In case you find it useful, here’s my version of the script. I added comments as a reminder for when I modify it. As you can see, it’s pretty much identical to the script that OP posted, but it explains some additional things you need to know.

# IMPORTANT!!! Windows line endings will prevent bash from working!!!!
# If you ever modify this script, you must run dos2unix and pass this file to it
# You must also run chmod +x to allow this script to be executed

BASEPATH=/mnt/HDA_ROOT/.config/QcloudSSLCertificate/cert
CERT_PASS=redacted
HOST_NAME=myhostname.myqnapcloud.com
echo exporting cert...
/usr/bin/openssl pkcs12 -export -in ${BASEPATH}/cert -inkey ${BASEPATH}/key -out ${BASEPATH}/cert.p12 -name ${HOST_NAME} -CAfile ${BASEPATH}/chain -caname root -password pass:${CERT_PASS}
echo restarting plex...
/etc/init.d/plex.sh stop
/etc/init.d/plex.sh start

You must also run chmod +x to allow this script to be executed, otherwise it won’t work.
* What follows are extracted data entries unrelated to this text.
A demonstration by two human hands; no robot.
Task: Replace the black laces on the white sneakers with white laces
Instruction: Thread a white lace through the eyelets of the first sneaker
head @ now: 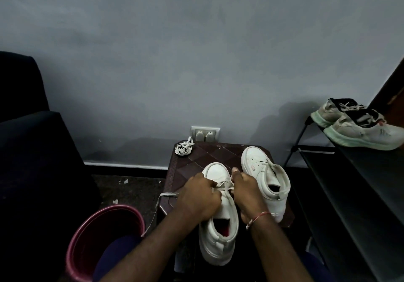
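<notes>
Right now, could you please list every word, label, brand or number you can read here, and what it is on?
None can be read.
The pink mark on the right sneaker: too blurred to read.
The left sneaker, wall socket and shoes on the rack: no legible text.

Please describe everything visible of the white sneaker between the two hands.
The near sneaker is white, high-topped, leather-like, with a thick sole and red lining. It stands upright on the dark table, toe pointing away from the person. A white lace crosses its front; the left hand and right hand each pinch that lace over it.
</notes>
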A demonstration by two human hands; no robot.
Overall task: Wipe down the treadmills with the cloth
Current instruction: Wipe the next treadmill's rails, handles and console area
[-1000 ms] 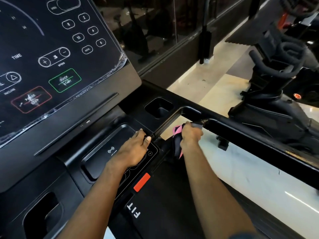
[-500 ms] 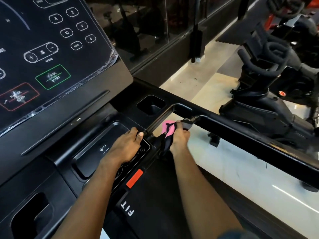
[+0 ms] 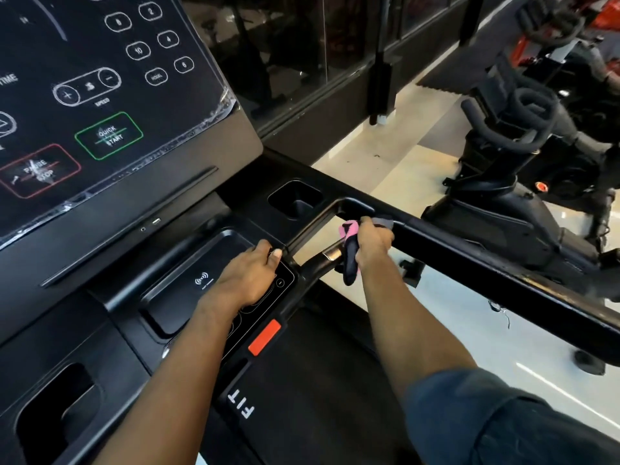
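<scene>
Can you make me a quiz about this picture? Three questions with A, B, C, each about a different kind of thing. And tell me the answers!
1. Where does the left hand rest?
A) on the treadmill console below the screen
B) on the exercise bike
C) on the floor

2. What colour is the outline round the QUICK START button?
A) blue
B) green
C) yellow

3. What is the right hand doing?
A) hanging empty
B) pressing a button
C) gripping the cloth

Answers:
1 A: its fingers lie on the flat black panel under the screen.
2 B: the line round the words is green.
3 C: its fingers are curled round the pink and dark cloth at the handlebar.
</scene>
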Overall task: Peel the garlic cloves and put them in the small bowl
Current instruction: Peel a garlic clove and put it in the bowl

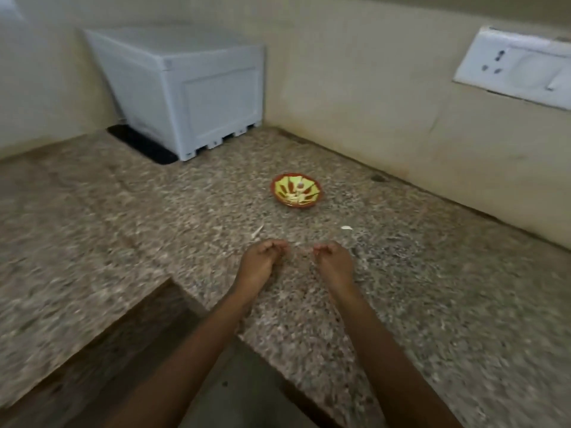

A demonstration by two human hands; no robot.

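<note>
Two bare hands, fingers curled, over one speckled brown granite counter (pixel 432 288).
The left hand (pixel 262 261) and right hand (pixel 335 262) are near each other but apart; blur hides whether either pinches anything. One small red-rimmed yellow bowl (pixel 296 205) beyond them holds one pale garlic clove (pixel 299 185). One loose white clove (pixel 346 228) and one thin peel sliver (pixel 257 231) lie on the counter between.

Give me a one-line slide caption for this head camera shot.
Left hand and right hand, fingers curled, close together over a granite counter, with the small bowl just beyond them.
</note>
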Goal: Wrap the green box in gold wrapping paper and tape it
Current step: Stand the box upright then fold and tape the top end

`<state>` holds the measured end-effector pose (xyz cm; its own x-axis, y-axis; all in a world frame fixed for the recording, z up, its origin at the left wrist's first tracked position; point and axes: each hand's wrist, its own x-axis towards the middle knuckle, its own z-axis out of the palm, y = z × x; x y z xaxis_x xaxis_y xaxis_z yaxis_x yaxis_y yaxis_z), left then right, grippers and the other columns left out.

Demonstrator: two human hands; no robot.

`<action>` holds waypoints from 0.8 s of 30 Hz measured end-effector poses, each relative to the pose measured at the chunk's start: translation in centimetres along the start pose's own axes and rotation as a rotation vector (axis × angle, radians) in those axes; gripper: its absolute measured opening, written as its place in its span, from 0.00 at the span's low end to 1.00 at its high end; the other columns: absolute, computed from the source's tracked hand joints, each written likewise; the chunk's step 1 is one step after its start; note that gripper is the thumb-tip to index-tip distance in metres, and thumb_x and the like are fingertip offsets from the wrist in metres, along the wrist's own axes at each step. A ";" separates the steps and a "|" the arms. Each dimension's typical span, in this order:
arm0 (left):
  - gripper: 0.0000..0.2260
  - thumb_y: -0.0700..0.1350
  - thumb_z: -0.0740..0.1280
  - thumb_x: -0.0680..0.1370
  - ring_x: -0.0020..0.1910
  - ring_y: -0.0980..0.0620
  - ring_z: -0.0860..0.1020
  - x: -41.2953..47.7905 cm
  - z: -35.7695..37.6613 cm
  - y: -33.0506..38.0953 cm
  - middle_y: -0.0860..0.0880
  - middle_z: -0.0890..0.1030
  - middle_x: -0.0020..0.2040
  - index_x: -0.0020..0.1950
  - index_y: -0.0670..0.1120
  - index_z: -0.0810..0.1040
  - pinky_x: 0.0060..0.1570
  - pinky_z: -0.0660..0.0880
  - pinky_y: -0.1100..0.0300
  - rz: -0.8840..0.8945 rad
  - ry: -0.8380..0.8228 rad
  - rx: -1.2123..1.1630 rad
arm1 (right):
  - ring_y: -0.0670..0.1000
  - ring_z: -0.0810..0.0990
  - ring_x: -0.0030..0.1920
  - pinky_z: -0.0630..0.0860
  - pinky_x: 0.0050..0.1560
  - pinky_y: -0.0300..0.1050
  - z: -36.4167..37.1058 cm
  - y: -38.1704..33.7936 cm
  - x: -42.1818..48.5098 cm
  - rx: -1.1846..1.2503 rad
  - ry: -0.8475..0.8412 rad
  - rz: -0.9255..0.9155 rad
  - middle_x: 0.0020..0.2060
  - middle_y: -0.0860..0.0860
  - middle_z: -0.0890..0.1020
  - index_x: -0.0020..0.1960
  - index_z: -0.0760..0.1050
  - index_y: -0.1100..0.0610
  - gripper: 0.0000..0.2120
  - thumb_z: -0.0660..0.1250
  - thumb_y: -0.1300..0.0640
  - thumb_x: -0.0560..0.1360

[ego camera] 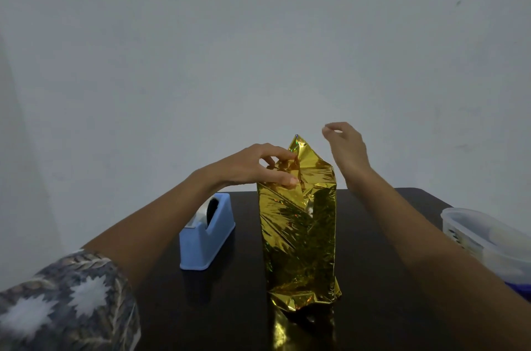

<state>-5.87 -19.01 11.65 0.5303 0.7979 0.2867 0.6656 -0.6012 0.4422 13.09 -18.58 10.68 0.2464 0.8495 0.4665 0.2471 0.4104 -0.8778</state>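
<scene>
- We cannot see the green box: the gold wrapping paper [298,235] covers it wholly.
- At 4 o'clock, the frame's edge cuts off the plastic tub [488,238].
- We cannot tell whether the right hand [346,149] pinches anything.

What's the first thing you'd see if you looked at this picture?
The tall shiny parcel in gold wrapping paper stands upright in the middle of the dark table. The left hand pinches the crumpled paper at its top, while the right hand is raised just beside it, not touching. A blue tape dispenser sits to the parcel's left.
</scene>
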 end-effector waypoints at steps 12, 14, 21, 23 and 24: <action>0.29 0.61 0.67 0.66 0.63 0.56 0.68 0.7 -0.7 1.3 0.57 0.70 0.61 0.67 0.57 0.72 0.61 0.66 0.61 -0.042 -0.162 0.102 | 0.53 0.73 0.63 0.72 0.51 0.43 -0.4 2.0 -3.0 0.104 -0.247 0.041 0.63 0.52 0.73 0.68 0.68 0.52 0.17 0.57 0.50 0.81; 0.30 0.61 0.66 0.67 0.64 0.54 0.69 0.7 -0.7 1.4 0.56 0.70 0.61 0.68 0.56 0.72 0.60 0.68 0.61 -0.044 -0.170 0.110 | 0.51 0.77 0.58 0.74 0.48 0.40 -0.6 1.6 -3.3 0.156 -0.265 -0.043 0.57 0.51 0.78 0.60 0.75 0.54 0.13 0.61 0.51 0.79; 0.22 0.63 0.69 0.65 0.61 0.57 0.71 0.3 -0.8 1.2 0.59 0.75 0.58 0.58 0.62 0.75 0.57 0.67 0.64 -0.009 -0.191 0.068 | 0.40 0.75 0.54 0.70 0.51 0.36 -1.5 1.1 -3.6 0.018 -0.613 -0.085 0.51 0.40 0.78 0.55 0.79 0.50 0.11 0.69 0.50 0.73; 0.21 0.57 0.71 0.70 0.62 0.57 0.70 0.2 -0.7 1.0 0.59 0.74 0.59 0.62 0.63 0.71 0.55 0.65 0.69 -0.015 -0.184 0.059 | 0.41 0.76 0.54 0.70 0.51 0.36 -1.7 1.1 -3.6 0.003 -0.641 -0.091 0.52 0.40 0.77 0.55 0.78 0.48 0.12 0.70 0.51 0.71; 0.21 0.53 0.71 0.72 0.63 0.56 0.69 0.2 -0.7 1.0 0.58 0.74 0.60 0.63 0.63 0.70 0.54 0.65 0.71 -0.016 -0.180 0.053 | 0.42 0.76 0.54 0.71 0.52 0.36 -1.8 1.1 -3.6 0.009 -0.655 -0.090 0.53 0.41 0.77 0.55 0.78 0.49 0.14 0.71 0.50 0.70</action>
<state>-5.46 -19.44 12.74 0.6019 0.7893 0.1208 0.6988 -0.5939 0.3987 14.10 -21.81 8.23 -0.3963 0.8368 0.3777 0.2315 0.4892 -0.8409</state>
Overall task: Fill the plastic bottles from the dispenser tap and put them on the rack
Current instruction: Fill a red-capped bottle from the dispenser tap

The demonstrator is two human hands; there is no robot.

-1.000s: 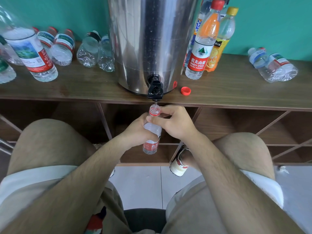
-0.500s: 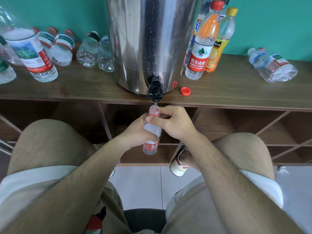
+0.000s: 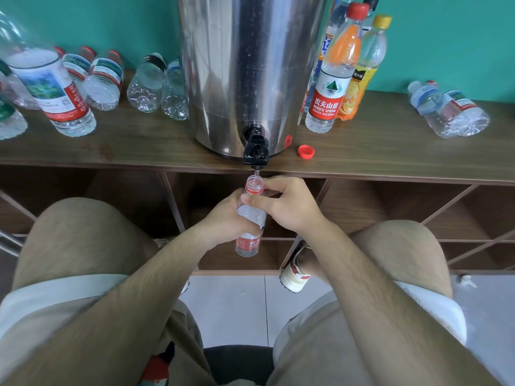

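Note:
A clear plastic bottle [image 3: 250, 232] with a red label hangs upright under the black tap [image 3: 255, 151] of the steel dispenser [image 3: 250, 65]. Its open mouth sits just below the spout, and a thin stream of water runs into it. My left hand [image 3: 225, 218] grips the bottle's body from the left. My right hand [image 3: 287, 201] pinches the neck from the right. A loose red cap [image 3: 305, 151] lies on the wooden shelf [image 3: 390, 151] to the right of the tap.
Several bottles lie or stand at the shelf's left [image 3: 103, 79], two lie at the far right [image 3: 451, 110], and upright drink bottles [image 3: 331, 79] stand right of the dispenser. Wooden rack compartments [image 3: 376, 213] open below the shelf. My knees flank the bottle.

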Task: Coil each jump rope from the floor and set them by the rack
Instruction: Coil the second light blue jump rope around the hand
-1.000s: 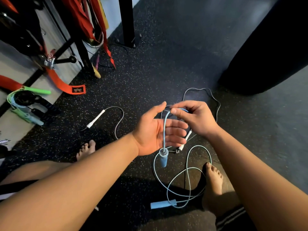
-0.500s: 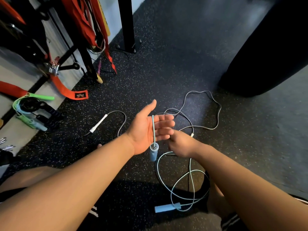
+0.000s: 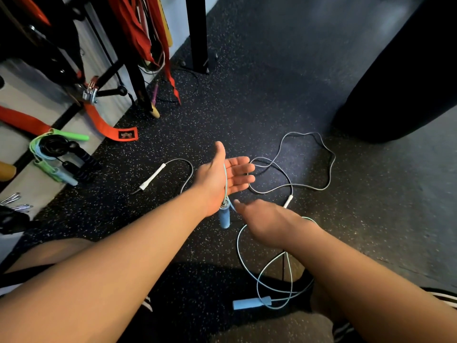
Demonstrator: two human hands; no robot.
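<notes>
— In the head view, what's your left hand [image 3: 223, 178] doing?

— It's flat, palm up, fingers spread and held straight. The blue jump rope [image 3: 262, 276] cord runs lengthwise across your palm, from the fingers back to the wrist, and one blue handle [image 3: 224, 216] hangs below the heel of the hand, long axis near vertical, free end pointing at the floor [image 3: 247, 95].

— And your right hand [image 3: 267, 220]?

— Palm down, just beside that handle. Whether its fingers pinch the cord, you cannot tell.

— The rest of the rope?

— Loose loops on the floor near your legs; the second handle [image 3: 251, 303] lies flat, long axis left to right. A grey rope [image 3: 306, 169] sprawls beyond your hands.
</notes>
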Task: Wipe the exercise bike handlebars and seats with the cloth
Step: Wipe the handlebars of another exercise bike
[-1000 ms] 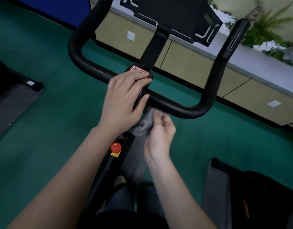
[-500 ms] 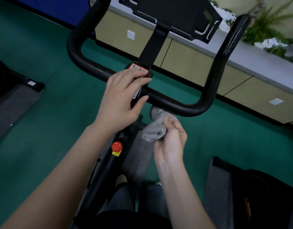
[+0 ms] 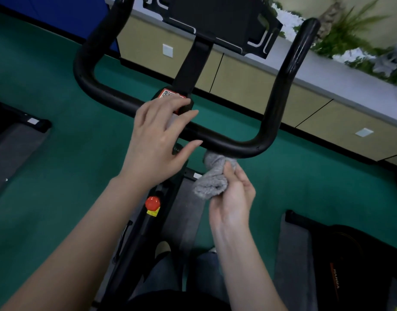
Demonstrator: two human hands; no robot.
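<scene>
At the left edge, a grey floor mat lies on the green floor.

Your left hand is over the centre of the black handlebar. Its fingers are extended and spread, and it grips nothing. Whether the fingertips touch the bar cannot be told.

Just beyond those fingertips, a red label on the centre clamp carries a QR code. No other print on it is legible.

Nearer to you, a red knob sits on the bike frame with a yellow tag directly under it.

Above the clamp, a black tablet holder with white line markings stands on the stem.

The grey cloth is bunched right of centre. Its upper end touches the underside of the handlebar crossbar.

Your right hand holds the cloth from the right, with thumb and fingers curled onto it.

Farther right, the handlebar turns up and away from you.

At the lower right, a black machine bears orange lettering, too blurred to read with certainty.
</scene>
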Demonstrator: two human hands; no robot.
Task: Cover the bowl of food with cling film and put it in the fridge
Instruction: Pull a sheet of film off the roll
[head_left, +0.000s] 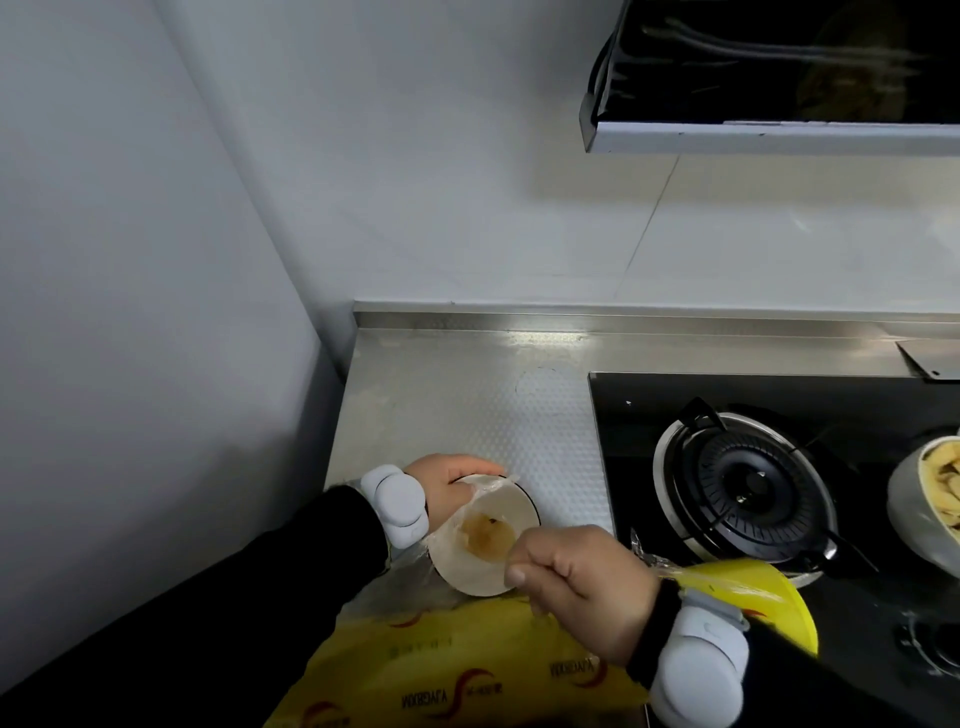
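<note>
A small white bowl (480, 545) with a dark rim holds brownish food and stands near the front of the steel counter (457, 405). Clear cling film (483, 486) lies stretched over its top. My left hand (449, 486) curls round the bowl's far left side, pressing film against the wall. My right hand (576, 582) pinches the film at the bowl's near right rim. A strip of film (670, 566) trails right from this hand over a yellow cling-film box (753, 587). No fridge is in view.
A yellow printed apron or bag (457, 665) lies at the bottom edge. A black gas hob with a burner (748, 488) lies to the right, and a second bowl of pale food (930, 493) sits on it. A range hood (769, 78) hangs above. Grey wall on the left.
</note>
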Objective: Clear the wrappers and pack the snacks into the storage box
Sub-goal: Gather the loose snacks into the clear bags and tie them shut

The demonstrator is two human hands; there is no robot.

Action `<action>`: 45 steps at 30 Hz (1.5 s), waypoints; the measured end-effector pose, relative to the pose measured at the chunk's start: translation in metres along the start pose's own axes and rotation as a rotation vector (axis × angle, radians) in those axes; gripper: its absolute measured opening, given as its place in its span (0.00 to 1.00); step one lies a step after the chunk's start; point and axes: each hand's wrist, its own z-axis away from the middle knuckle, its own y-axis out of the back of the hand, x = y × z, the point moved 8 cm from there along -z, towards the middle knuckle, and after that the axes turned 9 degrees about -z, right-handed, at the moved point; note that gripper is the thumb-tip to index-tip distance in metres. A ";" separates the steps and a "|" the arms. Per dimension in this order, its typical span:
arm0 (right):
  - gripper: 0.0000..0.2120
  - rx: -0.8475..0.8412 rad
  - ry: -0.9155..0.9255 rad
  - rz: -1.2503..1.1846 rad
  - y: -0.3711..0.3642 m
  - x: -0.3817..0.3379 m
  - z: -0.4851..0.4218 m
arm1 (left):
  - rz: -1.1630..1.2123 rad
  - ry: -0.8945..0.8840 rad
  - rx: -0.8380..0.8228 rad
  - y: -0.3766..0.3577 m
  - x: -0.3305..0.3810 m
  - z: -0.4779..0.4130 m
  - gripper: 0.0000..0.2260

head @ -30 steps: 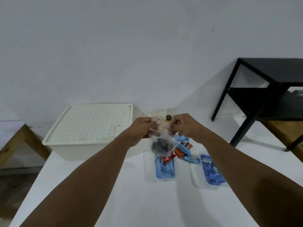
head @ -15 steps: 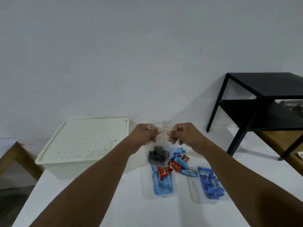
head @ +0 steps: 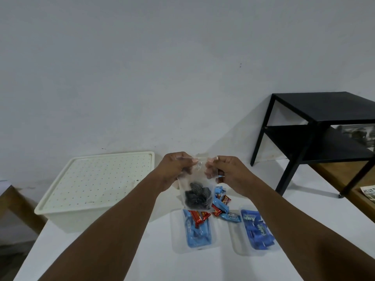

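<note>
Both hands are raised above a white table [head: 121, 260], holding a clear plastic bag [head: 197, 191] between them by its top edge. The left hand [head: 176, 171] pinches the bag's upper left corner between thumb and curled fingers, and the right hand [head: 229, 175] pinches the upper right corner the same way, so the mouth of the bag is stretched between the 2 grips. The bag hangs down from the hands, clear of the table, and a cluster of dark round cookies [head: 197, 195] sits in its bottom. Directly below and behind the bag lies a loose heap of small snack packets [head: 221, 207] in blue and red wrappers. Nearer the person, 2 clear shallow trays rest on the table side by side: the left tray [head: 176, 236] holds blue packets with a red one on top, and the right tray [head: 236, 240] holds blue packets with white lettering. The cream storage box [head: 67, 218] stands to the left of the hands, near the wall, with its dotted lid [head: 97, 177] closed on top. A black 2-tier side table [head: 324, 118] stands at the right, its feet on the white surface.
</note>
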 end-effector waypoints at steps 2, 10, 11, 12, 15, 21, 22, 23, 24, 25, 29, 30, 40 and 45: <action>0.12 0.020 0.016 0.009 0.003 -0.001 -0.001 | -0.013 -0.031 0.023 0.002 0.004 -0.001 0.07; 0.11 0.186 0.037 0.010 0.021 -0.005 -0.001 | 0.171 0.036 0.021 0.006 -0.010 0.001 0.07; 0.11 0.190 0.012 0.005 0.022 -0.002 -0.001 | 0.151 0.019 0.039 0.010 -0.010 0.000 0.06; 0.10 0.197 -0.002 -0.003 0.022 0.001 -0.002 | 0.124 0.001 0.063 0.013 -0.009 0.000 0.06; 0.09 0.265 0.004 -0.035 0.021 0.007 -0.005 | 0.101 -0.033 0.124 0.016 -0.006 0.001 0.10; 0.09 0.169 0.074 0.226 0.014 -0.017 -0.006 | 0.143 0.234 -0.216 0.001 -0.016 0.016 0.22; 0.09 0.123 0.069 0.266 0.010 -0.020 -0.007 | 0.147 0.262 -0.244 -0.001 -0.017 0.018 0.23; 0.09 0.090 0.070 0.291 0.007 -0.022 -0.010 | 0.132 0.261 -0.258 -0.003 -0.017 0.018 0.21; 0.08 0.072 0.077 0.302 0.004 -0.024 -0.013 | 0.114 0.245 -0.265 -0.005 -0.016 0.017 0.17; 0.08 0.064 0.084 0.306 0.002 -0.025 -0.015 | 0.097 0.223 -0.264 -0.007 -0.014 0.017 0.12; 0.11 0.061 0.026 0.179 -0.003 -0.012 -0.020 | 0.081 0.163 -0.231 -0.016 -0.012 0.010 0.04; 0.13 0.074 0.005 0.125 -0.002 -0.006 -0.021 | 0.063 0.145 -0.221 -0.018 -0.010 0.009 0.04; 0.16 0.075 -0.013 -0.214 0.004 0.001 -0.029 | 0.029 0.133 -0.130 -0.024 -0.006 -0.001 0.07; 0.15 -0.018 -0.096 -0.252 0.005 -0.011 -0.036 | 0.036 0.134 -0.152 -0.019 -0.008 -0.015 0.12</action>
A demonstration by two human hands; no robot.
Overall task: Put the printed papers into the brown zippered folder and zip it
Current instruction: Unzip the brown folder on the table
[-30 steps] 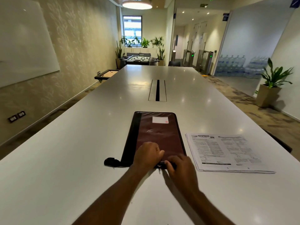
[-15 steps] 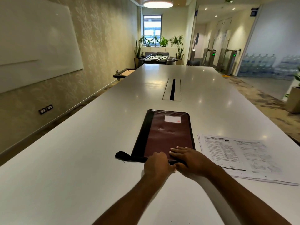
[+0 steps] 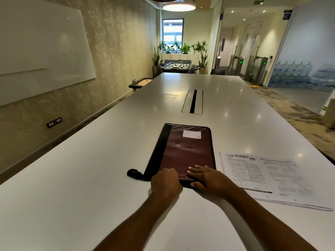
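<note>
The brown zippered folder (image 3: 183,151) lies flat and closed on the white table (image 3: 81,187), with a black spine on its left and a white label (image 3: 191,134) near its far end. My left hand (image 3: 165,182) is curled tight on the folder's near edge; what its fingertips pinch is hidden. My right hand (image 3: 208,180) lies on the near right corner, fingers flat on the cover and thumb at the edge. The printed papers (image 3: 262,174) sit in a loose stack right of the folder, untouched.
A black strap loop (image 3: 133,173) trails from the folder's near left corner. A cable slot (image 3: 193,101) runs along the table's middle, farther away. The table's right edge drops to carpet beyond the papers.
My right hand went from the middle of the near edge to lie flat on the folder's near right corner. My left hand came off the cover and curled on the near edge.
</note>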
You need to do this every time you modify the file.

chmod +x /share/CACHEDEV1_DATA/homes/admin/scripts/plex_cert.sh

Windows users also need to remove carriage returns from the file, I do this by using the dos2unix command.

dos2unix /share/CACHEDEV1_DATA/homes/admin/scripts/plex_cert.sh

Remember, if you do this, you’ll need to use chmod +x again, because it modifies the file.

Here’s my crontab entry, to make my script automatically run at 03:00 every day. The >/dev/null 2>&1 ignores output from standard error and standard out.

0 3 * * * /share/CACHEDEV1_DATA/homes/admin/scripts/plex_cert.sh >/dev/null 2>&1

Thanks!

That’s what I used in the end and it worked ok. I didn’t know it was the only correct response though, it just seemed the most logical. What if you have two hostnames? Do you know if you can put both somehow?

E.g. I can access my server from:

mydomain.duckdns.org
and
home.mydomain.co.uk

To my knowledge, Plex can only use one certificate, or at least that’s all they expose in the admin settings UI, so you’ll have to choose which one you prefer / have a valid certificate for.
If you have a single certificate that is valid for both host names, then you can use both. I have no experience with multi domain certificates though, so I can’t advise on that.

I went with the automatically acquired let’s encrypt cert, because it was free and it was low effort because the NAS automatically renews it. It has worked very well for me, it was a case of configure once, and then forget about it.

This topic was automatically closed 90 days after the last reply. New replies are no longer allowed.